__PROBLEM TO SOLVE__: State only the number of lines below where the word "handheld" is found.
┌──
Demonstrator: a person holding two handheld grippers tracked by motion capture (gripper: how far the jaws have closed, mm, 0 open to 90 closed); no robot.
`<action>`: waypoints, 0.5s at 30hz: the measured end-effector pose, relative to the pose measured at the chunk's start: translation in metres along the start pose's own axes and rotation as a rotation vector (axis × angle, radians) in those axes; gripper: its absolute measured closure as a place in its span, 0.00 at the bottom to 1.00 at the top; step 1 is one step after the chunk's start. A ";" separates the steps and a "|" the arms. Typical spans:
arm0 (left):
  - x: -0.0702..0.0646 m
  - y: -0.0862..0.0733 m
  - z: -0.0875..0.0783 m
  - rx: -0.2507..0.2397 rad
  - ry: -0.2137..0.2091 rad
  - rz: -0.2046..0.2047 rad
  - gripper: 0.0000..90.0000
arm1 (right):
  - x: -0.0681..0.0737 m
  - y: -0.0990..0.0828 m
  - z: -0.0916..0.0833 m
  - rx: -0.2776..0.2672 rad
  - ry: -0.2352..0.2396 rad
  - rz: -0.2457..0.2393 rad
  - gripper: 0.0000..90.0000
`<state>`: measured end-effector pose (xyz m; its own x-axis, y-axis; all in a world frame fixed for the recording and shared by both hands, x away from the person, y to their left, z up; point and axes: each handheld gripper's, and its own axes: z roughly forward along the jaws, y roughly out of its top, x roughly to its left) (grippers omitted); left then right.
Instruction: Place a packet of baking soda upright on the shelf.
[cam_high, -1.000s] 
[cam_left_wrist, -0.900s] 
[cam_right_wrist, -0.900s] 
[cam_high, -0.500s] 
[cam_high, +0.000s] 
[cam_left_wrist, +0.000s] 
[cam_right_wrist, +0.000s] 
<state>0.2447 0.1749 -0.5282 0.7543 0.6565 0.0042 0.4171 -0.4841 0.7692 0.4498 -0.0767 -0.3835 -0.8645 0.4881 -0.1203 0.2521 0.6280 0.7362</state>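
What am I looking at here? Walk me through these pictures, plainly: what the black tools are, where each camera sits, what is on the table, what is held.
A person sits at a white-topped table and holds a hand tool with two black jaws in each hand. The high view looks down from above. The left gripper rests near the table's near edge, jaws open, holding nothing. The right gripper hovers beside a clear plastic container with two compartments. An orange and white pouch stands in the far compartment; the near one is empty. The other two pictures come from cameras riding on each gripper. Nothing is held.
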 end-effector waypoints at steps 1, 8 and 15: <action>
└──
__ANSWER SECTION__: 2